The Affordable Care Act (ACA) expanded health coverage to more than 24 million people, sharply dropping the uninsured rate for people of all ages, of all racial and ethnic backgrounds, and at all education levels. The recently enacted American Rescue Plan, particularly its two-year premium tax credit enhancements and strong financial incentives for more states to expand Medicaid, holds tremendous promise for reducing these rates further.

But to make these gains permanent and reach the remaining people who are uninsured, disproportionately people of color, policymakers should take the following steps, as we detail in a new paper.

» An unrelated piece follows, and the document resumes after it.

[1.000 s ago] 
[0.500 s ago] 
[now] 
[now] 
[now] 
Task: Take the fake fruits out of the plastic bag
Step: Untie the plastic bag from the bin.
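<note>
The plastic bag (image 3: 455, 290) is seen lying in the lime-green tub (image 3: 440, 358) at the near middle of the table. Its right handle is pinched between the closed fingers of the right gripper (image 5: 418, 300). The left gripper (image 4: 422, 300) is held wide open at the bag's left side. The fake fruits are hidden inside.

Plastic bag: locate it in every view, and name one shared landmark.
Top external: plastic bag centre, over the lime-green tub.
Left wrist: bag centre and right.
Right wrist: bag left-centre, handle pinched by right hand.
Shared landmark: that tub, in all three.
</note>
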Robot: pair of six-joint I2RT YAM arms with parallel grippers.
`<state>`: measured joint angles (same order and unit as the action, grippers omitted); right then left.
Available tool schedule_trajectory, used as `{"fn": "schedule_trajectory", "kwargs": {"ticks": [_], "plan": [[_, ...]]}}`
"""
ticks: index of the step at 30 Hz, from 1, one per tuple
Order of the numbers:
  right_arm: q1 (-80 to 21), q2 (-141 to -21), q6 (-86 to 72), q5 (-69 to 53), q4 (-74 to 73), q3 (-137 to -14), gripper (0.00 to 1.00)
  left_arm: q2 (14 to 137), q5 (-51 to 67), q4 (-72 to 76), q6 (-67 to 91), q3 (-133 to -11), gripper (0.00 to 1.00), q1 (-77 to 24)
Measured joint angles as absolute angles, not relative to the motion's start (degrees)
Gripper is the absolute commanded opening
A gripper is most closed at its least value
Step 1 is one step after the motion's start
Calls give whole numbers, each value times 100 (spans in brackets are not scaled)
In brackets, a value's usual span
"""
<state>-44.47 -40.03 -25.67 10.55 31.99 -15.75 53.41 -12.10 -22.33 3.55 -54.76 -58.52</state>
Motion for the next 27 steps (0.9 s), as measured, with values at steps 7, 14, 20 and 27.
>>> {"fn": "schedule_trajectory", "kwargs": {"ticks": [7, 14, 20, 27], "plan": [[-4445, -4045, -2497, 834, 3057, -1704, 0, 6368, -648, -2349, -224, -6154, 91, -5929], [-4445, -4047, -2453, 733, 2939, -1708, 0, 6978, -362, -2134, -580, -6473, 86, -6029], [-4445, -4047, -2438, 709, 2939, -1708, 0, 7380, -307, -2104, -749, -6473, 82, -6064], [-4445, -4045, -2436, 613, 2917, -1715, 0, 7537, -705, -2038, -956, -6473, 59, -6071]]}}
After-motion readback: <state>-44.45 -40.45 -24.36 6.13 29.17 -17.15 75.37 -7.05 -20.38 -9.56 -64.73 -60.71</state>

  • Improve and make the premium tax credit enhancements permanent. The Rescue Plan’s two-year premium tax credit increases will eliminate or reduce premiums for millions of current enrollees in the ACA marketplaces and expand eligibility to millions more, ensuring that no marketplace enrollee spends more than 8.5 percent of their income on premiums. This is especially important to middle-income people, older people, and people who live in areas with high premiums, who bear the highest premium burdens. Some 3.6 million people will be newly eligible for financial help, which will likely not just reverse insured rate losses under the Trump Administration but restore the upward coverage trend that ended in 2016. Policymakers should augment these credit improvements to ensure that the credits are enough for anyone with income below 200 percent of the federal poverty line, roughly $25,500 for a single person, to pay no upfront premium. (The Rescue Plan does so for those at 150 percent of poverty in 2021 and 2022.)
  • Lower cost sharing to improve access to care. High out-of-pocket costs ― deductibles, copayments, and coinsurance ― can deter people from enrolling in a plan, even if premium help is significant. For people who do enroll, especially those with low incomes, high charges can lead them to delay or avoid getting care they need or increase their financial problems as medical bills go unpaid. The recovery package should expand cost-sharing help to more people and reduce out-of-pocket costs for those who are already eligible by raising the actuarial value (the measure of the plan’s share of costs) of benchmark silver plans for everyone from the poverty line to four times the poverty line, with more help for people who have lower incomes.

    Doing so would let people with incomes at 200 percent of the poverty line get the equivalent of a platinum plan with a deductible ranging from zero to $200. And someone at 300 percent of the poverty line could see plan deductibles drop several thousand dollars a year, from about $5,000 on average to about $1,000. When combined with the proposed improvements in premium tax credits described above, everyone with incomes up to 400 percent of the poverty line could buy a marketplace plan that’s at least the equivalent of a gold plan (with an 80 percent actuarial value) for no more than 8.5 percent of their income.

  • Improve employer-sponsored coverage for low-income workers. While employer coverage often works reasonably well for middle- and upper-middle-income employees, lower-income workers are frequently offered less robust coverage and required to pay a larger share of premiums out of pocket. Several options could address this problem. First, either Congress or the Biden Administration could fix the so-called “family glitch,” which requires the marketplace to determine the affordability of family coverage based on whether employee-only coverage is affordable. This locks as many as 5.1 million people, roughly half of them children, out of more affordable marketplace coverage. Second, current standards deem an employer plan affordable even if it costs nearly 10 percent of income; policymakers could drop that to 8.5 percent to match the marketplace standard. Third, policymakers could help improve the value of employer plans by raising the minimum value that employer plans must meet from 60 percent to 70 percent — the equivalent of a marketplace benchmark plan’s actuarial value.

These and other improvements could bring down costs substantially for current enrollees who still struggle to pay for food, housing, and other basic needs on top of their health care costs, and for millions more who have been priced out of health insurance.